**Brief**
Find the lines of the listing that contain the string "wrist", and return them.

**Exercise data**
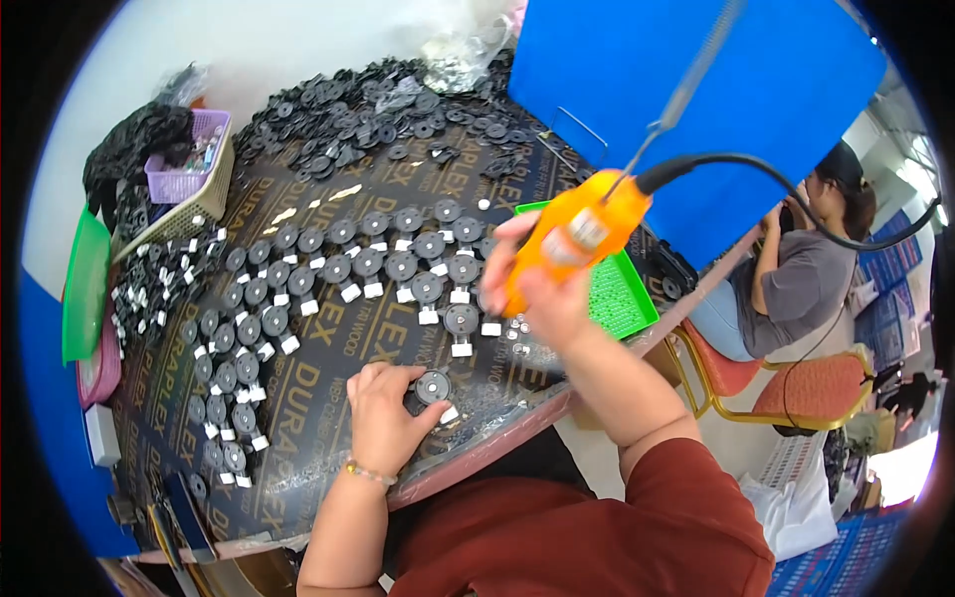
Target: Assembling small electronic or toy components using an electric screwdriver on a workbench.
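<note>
Presses on a round black part (433,386) with the left hand (383,418), fingers bent around it, keeping it flat on the dark table (318,343) close to the near edge. Grips an orange power tool (577,234) tight in the right hand (542,284), up over the table, a bit to the right of the held part and not touching it. Cannot see the tool's tip behind the hand.

Looks like the step of getting one part ready for the tool: part pinned down, tool lifted and waiting. Seems to need, for the next move, bringing the tool over to the left and down, straight onto the middle of the part, with the left fingers kept out of the way.

Nearby: neat rows of parts (328,269) with little white ends across the table, a big pile of black discs (398,109) at the far side, a green tray (622,298) just behind the right hand, and a basket (189,184) at the far left. Off to the right, another person (796,269) on a chair, well apart.
</note>
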Demonstrator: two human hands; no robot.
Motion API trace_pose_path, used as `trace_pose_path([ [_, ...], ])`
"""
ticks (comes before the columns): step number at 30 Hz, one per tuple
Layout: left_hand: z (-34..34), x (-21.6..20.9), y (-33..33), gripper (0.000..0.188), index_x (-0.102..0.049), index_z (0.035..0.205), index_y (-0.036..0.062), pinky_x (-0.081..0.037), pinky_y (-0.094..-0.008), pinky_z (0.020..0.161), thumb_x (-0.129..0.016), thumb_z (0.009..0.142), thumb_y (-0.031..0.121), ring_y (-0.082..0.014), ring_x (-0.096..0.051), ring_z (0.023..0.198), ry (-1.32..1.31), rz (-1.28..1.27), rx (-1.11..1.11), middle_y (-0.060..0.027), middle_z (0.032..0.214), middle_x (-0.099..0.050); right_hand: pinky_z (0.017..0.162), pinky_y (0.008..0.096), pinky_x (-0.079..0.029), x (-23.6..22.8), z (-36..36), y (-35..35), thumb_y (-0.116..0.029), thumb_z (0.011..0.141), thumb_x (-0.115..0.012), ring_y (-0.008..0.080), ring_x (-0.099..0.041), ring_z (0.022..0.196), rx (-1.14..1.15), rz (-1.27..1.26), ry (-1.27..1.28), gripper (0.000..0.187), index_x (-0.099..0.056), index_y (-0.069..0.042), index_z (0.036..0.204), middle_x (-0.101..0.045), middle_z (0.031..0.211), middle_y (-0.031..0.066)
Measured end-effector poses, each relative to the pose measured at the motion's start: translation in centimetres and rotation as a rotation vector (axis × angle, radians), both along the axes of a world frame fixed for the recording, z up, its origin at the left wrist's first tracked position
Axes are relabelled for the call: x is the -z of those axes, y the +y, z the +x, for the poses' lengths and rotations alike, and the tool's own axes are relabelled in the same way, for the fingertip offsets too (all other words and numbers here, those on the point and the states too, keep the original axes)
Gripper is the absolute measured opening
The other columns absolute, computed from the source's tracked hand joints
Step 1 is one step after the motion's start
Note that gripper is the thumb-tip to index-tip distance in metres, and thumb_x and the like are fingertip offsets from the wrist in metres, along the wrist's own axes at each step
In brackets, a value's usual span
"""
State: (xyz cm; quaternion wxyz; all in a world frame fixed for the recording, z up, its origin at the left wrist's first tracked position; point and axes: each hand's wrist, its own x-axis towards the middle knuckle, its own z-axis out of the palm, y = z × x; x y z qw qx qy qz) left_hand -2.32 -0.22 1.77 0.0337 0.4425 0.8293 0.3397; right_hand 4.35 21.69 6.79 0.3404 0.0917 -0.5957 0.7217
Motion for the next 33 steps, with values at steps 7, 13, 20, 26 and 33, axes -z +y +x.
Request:
trace_pose_path([
  [7, 0.3, 0.0, 1.0, 0.043, -0.064, 0.094, 0.0094, -0.034, -0.0391, 0.089, -0.082, 0.057, 0.022, -0.0272, -0.052, 0.1, 0.042, 0.024, 0.099, -0.0044, 0.093, -0.063, 0.051, 0.023, -0.044, 0.7, 0.8, 10.7, -0.014, 0.083, -0.068, 0.008, -0.055, 0.055, 0.603, 0.16, -0.175, 0.025, -0.052, -0.004, 0.099, -0.057, 0.072, 0.0022],
  [13, 0.0, 0.1, 0.8, 0.045, -0.063, 0.095, 0.0097, -0.033, -0.0403, 0.09, -0.082, 0.056, 0.022, -0.027, -0.051, 0.101, 0.089, 0.009, 0.098, -0.0031, 0.097, -0.062, 0.055, 0.0244, -0.046, 2.1, 0.9, 11.2, -0.014, 0.088, -0.063, 0.0111, -0.057, 0.057, 0.656, 0.202, -0.196, 0.02, -0.051, -0.003, 0.1, -0.059, 0.074, 0.0065],
  [20, -0.2, 0.1, 0.8, 0.044, -0.063, 0.094, 0.0099, -0.033, -0.0404, 0.091, -0.082, 0.057, 0.022, -0.0266, -0.051, 0.104, 0.077, 0.012, 0.091, -0.0035, 0.099, -0.062, 0.052, 0.0227, -0.045, 2.5, 0.9, 11.6, -0.017, 0.084, -0.069, 0.009, -0.056, 0.056, 0.66, 0.145, -0.192, 0.026, -0.051, -0.004, 0.099, -0.059, 0.075, 0.0048],
  [26, -0.1, 0.1, 0.8, 0.044, -0.063, 0.095, 0.0101, -0.033, -0.0402, 0.092, -0.082, 0.058, 0.023, -0.0263, -0.05, 0.105, 0.083, 0.018, 0.092, -0.0033, 0.101, -0.061, 0.053, 0.0225, -0.046, 2.5, 1.3, 11.6, -0.015, 0.085, -0.068, 0.0097, -0.056, 0.057, 0.653, 0.162, -0.177, 0.026, -0.05, -0.004, 0.101, -0.059, 0.075, 0.0047],
  [33, -0.4, 0.9, 0.3, 0.044, -0.063, 0.096, 0.0112, -0.034, -0.0397, 0.09, -0.082, 0.06, 0.026, -0.0251, -0.051, 0.104, 0.08, 0.043, 0.092, -0.0025, 0.1, -0.061, 0.054, 0.0284, -0.047, -0.3, 2.4, 8.8, -0.027, 0.091, -0.06, 0.0146, -0.055, 0.058, 0.532, 0.168, 0.055, 0.029, -0.05, -0.004, 0.107, -0.058, 0.077, 0.0092],
])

**Final answer**
Measured end-effector poses, each relative to the pose measured at the motion's start: translation in centimetres and rotation as a rotation vector (axis × angle, radians), both along the axes of a world frame fixed for the recording, z up, its origin at the left wrist's first tracked position
Note that gripper is the thumb-tip to index-tip distance in metres, and thumb_x and the like are fingertip offsets from the wrist in metres, along the wrist's own axes at each step
State: (xyz cm; quaternion wxyz; all in a world frame fixed for the recording, z up, its origin at the left wrist's first tracked position; point and axes: each hand's wrist, its own x-axis towards the middle knuckle, its own z-axis out of the palm, y = z × x; x y z qw qx qy qz) left_hand -2.32 -0.22 1.77 0.0337 0.4425 0.8293 0.3397; right_hand 4.35 21.69 6.79 0.3404 0.0917 -0.5957 0.7217

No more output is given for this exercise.